This month I've had the good fortune to be photographed by behind-the-scenes documentarian Geoff Legg. He's responsible for many of the fantastic photos you've seen in recent blogs. I'm lucky I came up with the idea for Dancers Among Us before he did, because he's got a future as a prominent dance photographer if he wants it. Once again, his images will help tell this story.

Last week I spent the afternoon in Chinatown shooting Dancers Among Us with Heather Lang, a performer in the Broadway show "Spiderman." Caleb Custer, from Design Brooklyn, was videotaping the shoot for my upcoming series of web videos (this week I'm releasing the first video- keep an eye on my Facebook fan page for a post).

As usual, I had no specific plans. Heather has great energy, so I figured we'd just improvise. I was attracted to the colors in the streets, but I didn't see a lot of potential for interesting scenarios. Plus it was (once again) really cold and windy, and I didn't think Spiderman could stand to lose another cast member to injury. So I decided to keep the jumping to interior locations.
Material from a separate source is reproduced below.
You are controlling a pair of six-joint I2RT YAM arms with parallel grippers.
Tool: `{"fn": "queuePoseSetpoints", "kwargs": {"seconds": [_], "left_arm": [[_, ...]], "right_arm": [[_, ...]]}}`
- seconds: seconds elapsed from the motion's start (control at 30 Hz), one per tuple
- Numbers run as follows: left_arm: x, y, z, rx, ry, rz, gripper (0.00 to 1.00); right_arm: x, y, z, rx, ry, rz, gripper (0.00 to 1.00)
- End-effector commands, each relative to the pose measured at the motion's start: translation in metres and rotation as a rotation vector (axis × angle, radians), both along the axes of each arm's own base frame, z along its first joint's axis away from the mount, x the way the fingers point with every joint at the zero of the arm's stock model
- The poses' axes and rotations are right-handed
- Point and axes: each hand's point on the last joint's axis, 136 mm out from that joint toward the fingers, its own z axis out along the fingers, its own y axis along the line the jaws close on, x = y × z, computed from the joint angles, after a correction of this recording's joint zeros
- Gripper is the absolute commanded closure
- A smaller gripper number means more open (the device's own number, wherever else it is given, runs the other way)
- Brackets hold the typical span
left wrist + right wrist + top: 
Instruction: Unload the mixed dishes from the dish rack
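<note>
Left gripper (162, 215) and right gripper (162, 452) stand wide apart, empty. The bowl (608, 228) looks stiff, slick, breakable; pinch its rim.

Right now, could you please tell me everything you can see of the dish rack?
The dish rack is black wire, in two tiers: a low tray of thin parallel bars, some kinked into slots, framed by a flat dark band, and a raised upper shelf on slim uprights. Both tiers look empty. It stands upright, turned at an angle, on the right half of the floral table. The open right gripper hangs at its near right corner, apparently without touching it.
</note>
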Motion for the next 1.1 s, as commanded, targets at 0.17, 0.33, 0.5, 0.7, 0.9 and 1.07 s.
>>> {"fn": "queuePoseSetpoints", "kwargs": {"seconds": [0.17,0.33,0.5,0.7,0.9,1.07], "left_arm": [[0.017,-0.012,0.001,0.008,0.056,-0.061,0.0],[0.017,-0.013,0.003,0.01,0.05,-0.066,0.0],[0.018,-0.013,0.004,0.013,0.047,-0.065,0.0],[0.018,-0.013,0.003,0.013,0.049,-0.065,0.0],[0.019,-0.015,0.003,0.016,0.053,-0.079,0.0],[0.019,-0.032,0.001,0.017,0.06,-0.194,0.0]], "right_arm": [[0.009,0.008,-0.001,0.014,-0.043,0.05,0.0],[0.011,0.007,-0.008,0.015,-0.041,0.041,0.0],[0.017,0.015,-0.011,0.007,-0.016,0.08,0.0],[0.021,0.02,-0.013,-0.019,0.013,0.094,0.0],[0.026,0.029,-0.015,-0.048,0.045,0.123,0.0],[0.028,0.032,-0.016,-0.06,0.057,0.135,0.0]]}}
I came across a store called Mercury. It had teddy bears in the window and a bed prominently displayed in the center of the room. That's irresistible! We walked inside and I asked if I could take a photo on their bed. Since the "yes" came so easily, I then asked if the young man behind the counter could join her. Yes again!

I was loving Chinatown (maybe a language barrier was working in my favor). I turned to Heather, "You can't be wearing jeans, you're on a bed! Let's do it naked." Apparently there wasn't a language barrier after all, because everyone in the store stopped and stared at me (including Heather). "Okay, not a great idea. Do you sell pajamas?" Not only did they sell them, they had a pair that was custom fitted to Heather's body and perfectly matched the interior. I handed Heather a blue teddy bear and asked her to pretend it was Christmas morning. "And try not to break the bed when you land."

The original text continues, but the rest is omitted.